Филимониха от испуга спряталась в куть, готовая нырнуть головой в печь.

– Ты не кипятись, – остановил Демид, на всякий случай заняв оборонительную позицию между кутью и столиком на треноге, где грудилось кухонное снаряжение – чугунки, сковородка, пустые кринки и оцинкованные ведра, засунутые одно в другое. – Остынь, папаша. – Двустволку тебе не видать как своих ушей. С какой стати ты к ней примазался? Говори спасибо, что попользовался в мое отсутствие. И хватит. Самому нужна.

Филимон Прокопьевич задыхался от злобы. Ему стало жарко, несносно душно. К горлу подкатился такой ком, что он не мог выдавить из себя слово. Единственное, что его сдерживало, – позиция Демида: непреклонная, уверенная. И он понял эту позицию. До него дошло: не одолеть ему Демида, не смять. Если схватятся сейчас – польется кровь. А чья? Он уже знает, какой Демид в бешенстве. Такого Демида Филимон не знал: ожесточился на чужбине. И хваток в драке, костей не соберешь. А Филимон Прокопьевич любит жизнь, бережет ее по-божьему. Бог дал – бог возьмет!..

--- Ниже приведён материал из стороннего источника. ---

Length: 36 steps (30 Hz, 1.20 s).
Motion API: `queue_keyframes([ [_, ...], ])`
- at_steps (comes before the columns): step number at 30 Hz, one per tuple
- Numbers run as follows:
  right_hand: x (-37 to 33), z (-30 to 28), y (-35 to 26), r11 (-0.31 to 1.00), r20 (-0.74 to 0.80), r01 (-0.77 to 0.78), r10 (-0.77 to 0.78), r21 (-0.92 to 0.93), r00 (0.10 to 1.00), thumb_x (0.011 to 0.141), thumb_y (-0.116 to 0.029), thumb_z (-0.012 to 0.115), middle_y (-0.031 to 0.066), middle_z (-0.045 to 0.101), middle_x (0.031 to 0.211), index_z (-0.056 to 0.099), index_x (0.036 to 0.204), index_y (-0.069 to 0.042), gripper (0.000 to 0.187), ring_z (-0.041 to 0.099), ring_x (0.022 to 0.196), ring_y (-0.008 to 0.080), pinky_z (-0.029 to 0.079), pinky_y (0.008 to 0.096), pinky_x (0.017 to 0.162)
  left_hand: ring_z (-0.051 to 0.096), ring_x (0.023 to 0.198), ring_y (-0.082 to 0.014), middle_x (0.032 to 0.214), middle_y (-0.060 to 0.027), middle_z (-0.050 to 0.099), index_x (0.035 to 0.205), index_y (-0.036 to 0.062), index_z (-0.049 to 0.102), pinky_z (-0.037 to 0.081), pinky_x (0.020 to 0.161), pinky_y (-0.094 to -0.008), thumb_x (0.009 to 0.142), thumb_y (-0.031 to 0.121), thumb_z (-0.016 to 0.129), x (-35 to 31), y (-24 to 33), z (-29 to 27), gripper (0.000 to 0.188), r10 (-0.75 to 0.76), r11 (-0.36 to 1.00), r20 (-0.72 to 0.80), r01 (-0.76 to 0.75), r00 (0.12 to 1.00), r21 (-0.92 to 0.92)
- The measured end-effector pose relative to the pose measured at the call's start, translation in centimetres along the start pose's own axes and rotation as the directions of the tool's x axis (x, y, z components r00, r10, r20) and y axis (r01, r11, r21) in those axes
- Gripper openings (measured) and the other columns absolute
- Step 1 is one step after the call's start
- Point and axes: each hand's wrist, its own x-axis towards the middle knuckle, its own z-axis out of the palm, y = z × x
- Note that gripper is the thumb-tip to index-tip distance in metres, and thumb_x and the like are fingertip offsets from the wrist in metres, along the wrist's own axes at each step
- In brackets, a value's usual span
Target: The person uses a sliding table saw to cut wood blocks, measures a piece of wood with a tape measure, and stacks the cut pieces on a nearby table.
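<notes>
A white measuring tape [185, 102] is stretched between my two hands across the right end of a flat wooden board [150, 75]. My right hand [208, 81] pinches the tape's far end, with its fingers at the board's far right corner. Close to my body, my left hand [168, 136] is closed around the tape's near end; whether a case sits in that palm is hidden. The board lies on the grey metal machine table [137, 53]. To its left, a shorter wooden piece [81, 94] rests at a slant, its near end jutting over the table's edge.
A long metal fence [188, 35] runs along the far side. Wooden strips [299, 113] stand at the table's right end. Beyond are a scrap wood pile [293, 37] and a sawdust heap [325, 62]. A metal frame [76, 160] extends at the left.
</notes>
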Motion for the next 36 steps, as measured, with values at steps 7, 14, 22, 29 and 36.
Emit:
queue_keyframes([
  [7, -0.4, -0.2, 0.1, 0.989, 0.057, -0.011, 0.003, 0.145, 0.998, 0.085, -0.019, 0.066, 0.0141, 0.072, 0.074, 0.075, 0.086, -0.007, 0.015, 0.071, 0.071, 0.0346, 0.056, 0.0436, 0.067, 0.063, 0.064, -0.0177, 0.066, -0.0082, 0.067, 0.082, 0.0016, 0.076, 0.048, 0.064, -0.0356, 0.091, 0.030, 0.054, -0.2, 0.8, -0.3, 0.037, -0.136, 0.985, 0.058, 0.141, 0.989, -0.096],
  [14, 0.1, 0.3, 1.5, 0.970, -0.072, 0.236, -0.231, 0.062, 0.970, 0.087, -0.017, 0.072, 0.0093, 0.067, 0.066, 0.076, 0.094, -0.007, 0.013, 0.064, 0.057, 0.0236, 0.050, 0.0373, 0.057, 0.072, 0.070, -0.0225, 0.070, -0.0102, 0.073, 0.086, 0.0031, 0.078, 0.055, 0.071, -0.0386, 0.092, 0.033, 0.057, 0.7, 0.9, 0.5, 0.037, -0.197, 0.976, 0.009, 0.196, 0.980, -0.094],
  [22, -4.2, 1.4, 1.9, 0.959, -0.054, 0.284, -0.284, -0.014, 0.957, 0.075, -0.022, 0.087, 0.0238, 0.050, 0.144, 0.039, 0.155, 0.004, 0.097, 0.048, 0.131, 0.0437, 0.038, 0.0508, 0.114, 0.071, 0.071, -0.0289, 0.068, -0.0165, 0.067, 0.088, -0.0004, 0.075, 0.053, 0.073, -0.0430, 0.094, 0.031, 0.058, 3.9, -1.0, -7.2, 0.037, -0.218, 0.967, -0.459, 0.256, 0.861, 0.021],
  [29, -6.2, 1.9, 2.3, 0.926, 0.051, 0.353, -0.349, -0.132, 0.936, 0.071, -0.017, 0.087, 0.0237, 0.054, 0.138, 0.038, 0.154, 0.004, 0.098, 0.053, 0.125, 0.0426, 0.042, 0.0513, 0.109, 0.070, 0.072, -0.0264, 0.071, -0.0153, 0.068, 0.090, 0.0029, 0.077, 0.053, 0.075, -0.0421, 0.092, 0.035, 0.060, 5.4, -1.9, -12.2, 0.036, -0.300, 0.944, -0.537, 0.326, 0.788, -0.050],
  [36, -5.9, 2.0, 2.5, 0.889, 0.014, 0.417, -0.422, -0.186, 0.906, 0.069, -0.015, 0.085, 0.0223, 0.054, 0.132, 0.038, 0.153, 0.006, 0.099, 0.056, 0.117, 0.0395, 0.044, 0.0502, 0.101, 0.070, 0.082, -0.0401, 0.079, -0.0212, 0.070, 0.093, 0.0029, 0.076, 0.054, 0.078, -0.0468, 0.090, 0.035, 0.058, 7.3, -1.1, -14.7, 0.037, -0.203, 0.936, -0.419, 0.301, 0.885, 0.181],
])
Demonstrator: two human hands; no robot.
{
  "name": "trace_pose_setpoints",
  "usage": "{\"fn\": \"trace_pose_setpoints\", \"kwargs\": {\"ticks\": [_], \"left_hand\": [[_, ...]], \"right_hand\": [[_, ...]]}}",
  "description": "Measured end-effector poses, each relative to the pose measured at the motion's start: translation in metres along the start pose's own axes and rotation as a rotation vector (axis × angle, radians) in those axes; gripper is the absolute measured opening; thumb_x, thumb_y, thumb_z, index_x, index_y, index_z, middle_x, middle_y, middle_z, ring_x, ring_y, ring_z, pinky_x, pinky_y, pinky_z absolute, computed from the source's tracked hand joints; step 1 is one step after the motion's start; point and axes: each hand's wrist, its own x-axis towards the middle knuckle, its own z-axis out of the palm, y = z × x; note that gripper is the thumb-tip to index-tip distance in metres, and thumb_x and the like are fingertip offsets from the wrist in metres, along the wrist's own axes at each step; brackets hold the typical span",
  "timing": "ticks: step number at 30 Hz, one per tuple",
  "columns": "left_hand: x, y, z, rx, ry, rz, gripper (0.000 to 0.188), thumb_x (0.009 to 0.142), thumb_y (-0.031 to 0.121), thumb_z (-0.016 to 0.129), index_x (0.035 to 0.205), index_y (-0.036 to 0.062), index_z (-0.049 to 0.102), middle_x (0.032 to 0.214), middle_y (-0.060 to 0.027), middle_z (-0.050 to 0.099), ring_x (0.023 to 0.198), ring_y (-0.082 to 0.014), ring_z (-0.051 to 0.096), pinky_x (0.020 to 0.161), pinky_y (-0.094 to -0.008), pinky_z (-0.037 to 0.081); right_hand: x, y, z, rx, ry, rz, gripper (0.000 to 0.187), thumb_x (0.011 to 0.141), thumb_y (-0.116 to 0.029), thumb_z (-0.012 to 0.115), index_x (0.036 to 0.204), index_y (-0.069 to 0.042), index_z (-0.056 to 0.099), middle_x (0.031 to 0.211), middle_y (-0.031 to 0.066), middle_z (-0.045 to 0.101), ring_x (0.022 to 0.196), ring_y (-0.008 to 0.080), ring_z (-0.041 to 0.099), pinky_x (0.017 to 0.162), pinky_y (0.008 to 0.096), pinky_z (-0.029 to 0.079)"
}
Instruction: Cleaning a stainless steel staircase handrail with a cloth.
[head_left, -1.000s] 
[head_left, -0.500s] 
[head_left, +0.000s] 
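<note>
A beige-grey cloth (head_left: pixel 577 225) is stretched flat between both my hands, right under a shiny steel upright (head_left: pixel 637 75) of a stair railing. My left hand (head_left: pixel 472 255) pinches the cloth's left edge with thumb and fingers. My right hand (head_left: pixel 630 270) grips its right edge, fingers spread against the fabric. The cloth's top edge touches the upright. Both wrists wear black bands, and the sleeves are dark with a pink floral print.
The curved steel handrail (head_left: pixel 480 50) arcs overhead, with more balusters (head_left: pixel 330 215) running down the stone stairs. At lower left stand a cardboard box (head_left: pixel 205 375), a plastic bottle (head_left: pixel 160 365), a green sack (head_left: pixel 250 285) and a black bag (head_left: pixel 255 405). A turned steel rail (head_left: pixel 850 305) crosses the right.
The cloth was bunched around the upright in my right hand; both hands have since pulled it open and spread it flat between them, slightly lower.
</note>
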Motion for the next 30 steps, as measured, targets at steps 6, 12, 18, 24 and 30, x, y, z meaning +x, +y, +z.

Все это пронеслось в сознании Филимона Прокопьевича за какие-то десять-пятнадцать критических секунд. Наступила та свинцово-тяжкая тишина, когда слова не имели уже никакого смысла, когда злоба дошла до предела кипения. Слышно было трудное шипение тяжелых вздохов Филимона Прокопьевича, не менее напряженное дыхание Демида.

Хоть бы глоток холодного воздуха! В голове у Филимона било молотками, туго налитое кровью лицо казалось медным. Машинально, сам того не сознавая, трясущимися скрюченными пальцами левой руки Филимон нашаривал в борчатке неподатливые крючки, расстегивая их, освобождая грудь от бараньего панциря, в котором он взопрел. Он стоял возле стола на широко расставленных ногах, упираясь кулаком в стол, похожий на большущий ржавый черный якорь, прислоненный к утлой лодчонке. Его расширенные гневом глаза такого безобидно васильково-поднебесного цвета наливались кровью. Лицо его сравнялось в цвете с рыжей бородой. А со стены, чуть склонившись вниз, глядел на него благостно ухмыляющийся его двойник, протопоп Иоанн Кронштадтский, которого Филимон Прокопьевич получил в дар от уджейской церкви в 1923 году за принятие православной веры. Тогда он плюнул с высокой колокольни на все старообрядчество, чем жили его предки, начиная от пугачевца Филарета. Откровенно говоря, он вообще не верил в бога. Еще с тех дней, когда лежал в Смоленском лазарете с брюшным тифом и каждые сутки из лазарета вывозили десятки трупов солдат, усомнился Филимон в существовании бога, но приличия соблюдал. С тем и принял православие – ради приличия.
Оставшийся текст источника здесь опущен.